*Instructions to follow*
All of the lines below should be printed again exactly as they are.

*Information shown*
-- -- --
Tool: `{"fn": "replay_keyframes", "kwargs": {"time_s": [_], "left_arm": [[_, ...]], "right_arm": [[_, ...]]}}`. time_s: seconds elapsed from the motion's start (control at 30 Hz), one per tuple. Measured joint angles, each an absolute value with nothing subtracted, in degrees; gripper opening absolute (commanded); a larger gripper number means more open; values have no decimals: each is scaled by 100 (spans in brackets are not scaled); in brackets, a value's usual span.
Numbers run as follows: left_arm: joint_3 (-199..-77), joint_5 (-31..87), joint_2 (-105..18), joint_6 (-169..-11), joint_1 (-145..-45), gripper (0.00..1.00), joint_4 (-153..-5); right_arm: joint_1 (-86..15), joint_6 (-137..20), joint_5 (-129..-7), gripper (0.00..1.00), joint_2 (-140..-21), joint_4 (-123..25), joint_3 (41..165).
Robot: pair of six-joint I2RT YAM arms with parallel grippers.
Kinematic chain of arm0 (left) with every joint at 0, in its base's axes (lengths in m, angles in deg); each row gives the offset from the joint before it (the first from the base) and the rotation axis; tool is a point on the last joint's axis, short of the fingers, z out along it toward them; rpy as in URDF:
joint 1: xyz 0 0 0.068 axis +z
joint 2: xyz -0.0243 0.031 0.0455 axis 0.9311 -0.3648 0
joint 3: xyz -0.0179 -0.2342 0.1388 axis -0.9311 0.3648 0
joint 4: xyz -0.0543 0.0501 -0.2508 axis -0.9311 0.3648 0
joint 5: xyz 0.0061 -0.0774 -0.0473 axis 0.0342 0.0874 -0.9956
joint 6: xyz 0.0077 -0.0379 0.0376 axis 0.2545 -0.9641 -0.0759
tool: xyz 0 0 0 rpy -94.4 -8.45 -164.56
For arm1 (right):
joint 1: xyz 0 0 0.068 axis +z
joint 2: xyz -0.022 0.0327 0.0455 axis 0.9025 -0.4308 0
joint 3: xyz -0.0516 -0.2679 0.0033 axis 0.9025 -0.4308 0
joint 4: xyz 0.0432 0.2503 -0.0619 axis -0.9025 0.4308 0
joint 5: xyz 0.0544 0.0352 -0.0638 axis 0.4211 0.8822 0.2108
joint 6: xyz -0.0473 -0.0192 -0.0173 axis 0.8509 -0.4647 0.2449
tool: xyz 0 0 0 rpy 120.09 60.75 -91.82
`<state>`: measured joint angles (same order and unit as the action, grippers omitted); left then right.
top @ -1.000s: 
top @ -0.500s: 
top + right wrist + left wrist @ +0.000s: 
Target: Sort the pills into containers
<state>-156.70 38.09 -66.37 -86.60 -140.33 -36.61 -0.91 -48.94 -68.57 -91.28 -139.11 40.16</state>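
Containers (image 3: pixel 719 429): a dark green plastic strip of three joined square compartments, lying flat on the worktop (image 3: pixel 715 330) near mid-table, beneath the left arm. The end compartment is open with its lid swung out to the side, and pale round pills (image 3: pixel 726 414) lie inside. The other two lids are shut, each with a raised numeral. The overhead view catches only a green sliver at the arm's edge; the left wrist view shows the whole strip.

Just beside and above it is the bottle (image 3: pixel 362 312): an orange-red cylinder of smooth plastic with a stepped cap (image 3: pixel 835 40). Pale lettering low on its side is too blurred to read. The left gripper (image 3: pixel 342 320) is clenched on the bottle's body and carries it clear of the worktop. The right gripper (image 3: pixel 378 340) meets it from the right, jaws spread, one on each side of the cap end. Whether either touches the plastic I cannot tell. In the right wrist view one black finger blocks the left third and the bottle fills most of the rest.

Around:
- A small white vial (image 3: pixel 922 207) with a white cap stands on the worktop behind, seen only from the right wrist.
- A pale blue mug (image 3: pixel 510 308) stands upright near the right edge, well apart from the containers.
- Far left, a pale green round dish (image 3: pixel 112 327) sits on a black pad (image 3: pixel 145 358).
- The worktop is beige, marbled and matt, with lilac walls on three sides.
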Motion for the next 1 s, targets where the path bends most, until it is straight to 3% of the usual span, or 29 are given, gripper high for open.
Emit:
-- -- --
*Reply*
Tool: `{"fn": "replay_keyframes", "kwargs": {"time_s": [_], "left_arm": [[_, ...]], "right_arm": [[_, ...]]}}`. time_s: seconds elapsed from the motion's start (control at 30 Hz), one per tuple. Measured joint angles, each an absolute value with nothing subtracted, in degrees; gripper opening absolute (commanded); a larger gripper number means more open; values have no decimals: each is scaled by 100 (spans in brackets are not scaled); in brackets, a value's usual span.
Numbers run as follows: left_arm: joint_3 (-199..-77), joint_5 (-31..87), joint_2 (-105..18), joint_6 (-169..-11), joint_1 (-145..-45), gripper (0.00..1.00), joint_4 (-153..-5); right_arm: joint_1 (-86..15), joint_6 (-137..20), joint_5 (-129..-7), gripper (0.00..1.00), joint_2 (-140..-21), joint_4 (-123..25), joint_3 (41..165).
Robot: pair of six-joint I2RT YAM arms with parallel grippers.
Kinematic chain of arm0 (left) with every joint at 0, in its base's axes (lengths in m, angles in deg); each row gives the offset from the joint before it (the first from the base) and the rotation axis; tool is a point on the last joint's axis, short of the fingers, z out along it toward them; rpy as in URDF:
joint 1: xyz 0 0 0.068 axis +z
joint 2: xyz -0.0243 0.031 0.0455 axis 0.9311 -0.3648 0
joint 3: xyz -0.0179 -0.2342 0.1388 axis -0.9311 0.3648 0
joint 4: xyz -0.0543 0.0501 -0.2508 axis -0.9311 0.3648 0
joint 5: xyz 0.0061 -0.0774 -0.0473 axis 0.0342 0.0874 -0.9956
joint 6: xyz 0.0077 -0.0379 0.0376 axis 0.2545 -0.9641 -0.0759
tool: xyz 0 0 0 rpy -94.4 -8.45 -164.56
For arm1 (right):
joint 1: xyz 0 0 0.068 axis +z
joint 2: xyz -0.022 0.0327 0.0455 axis 0.9025 -0.4308 0
joint 3: xyz -0.0516 -0.2679 0.0033 axis 0.9025 -0.4308 0
joint 4: xyz 0.0432 0.2503 -0.0619 axis -0.9025 0.4308 0
joint 5: xyz 0.0544 0.0352 -0.0638 axis 0.4211 0.8822 0.2108
joint 6: xyz -0.0473 -0.0192 -0.0173 axis 0.8509 -0.4647 0.2449
tool: xyz 0 0 0 rpy 120.09 60.75 -91.82
`<state>`: measured joint angles (same order and unit as the action, grippers omitted); left then right.
top @ -1.000s: 
top @ -0.500s: 
top + right wrist + left wrist @ +0.000s: 
Target: Sort the pills into containers
<state>-156.70 38.09 -66.37 -86.60 -140.33 -36.61 -0.91 -48.94 -68.57 -91.28 -139.11 40.16</state>
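Containers (image 3: pixel 719 429): a dark green plastic strip of three joined square compartments, lying flat on the worktop (image 3: pixel 715 330) near mid-table, beneath the left arm. The end compartment is open with its lid swung out to the side, and pale round pills (image 3: pixel 726 414) lie inside. The other two lids are shut, each with a raised numeral. The overhead view catches only a green sliver at the arm's edge; the left wrist view shows the whole strip.

Just beside and above it is the bottle (image 3: pixel 362 312): an orange-red cylinder of smooth plastic with a stepped cap (image 3: pixel 835 40). Pale lettering low on its side is too blurred to read. The left gripper (image 3: pixel 342 320) is clenched on the bottle's body and carries it clear of the worktop. The right gripper (image 3: pixel 378 340) meets it from the right, jaws spread, one on each side of the cap end. Whether either touches the plastic I cannot tell. In the right wrist view one black finger blocks the left third and the bottle fills most of the rest.

Around:
- A small white vial (image 3: pixel 922 207) with a white cap stands on the worktop behind, seen only from the right wrist.
- A pale blue mug (image 3: pixel 510 308) stands upright near the right edge, well apart from the containers.
- Far left, a pale green round dish (image 3: pixel 112 327) sits on a black pad (image 3: pixel 145 358).
- The worktop is beige, marbled and matt, with lilac walls on three sides.
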Motion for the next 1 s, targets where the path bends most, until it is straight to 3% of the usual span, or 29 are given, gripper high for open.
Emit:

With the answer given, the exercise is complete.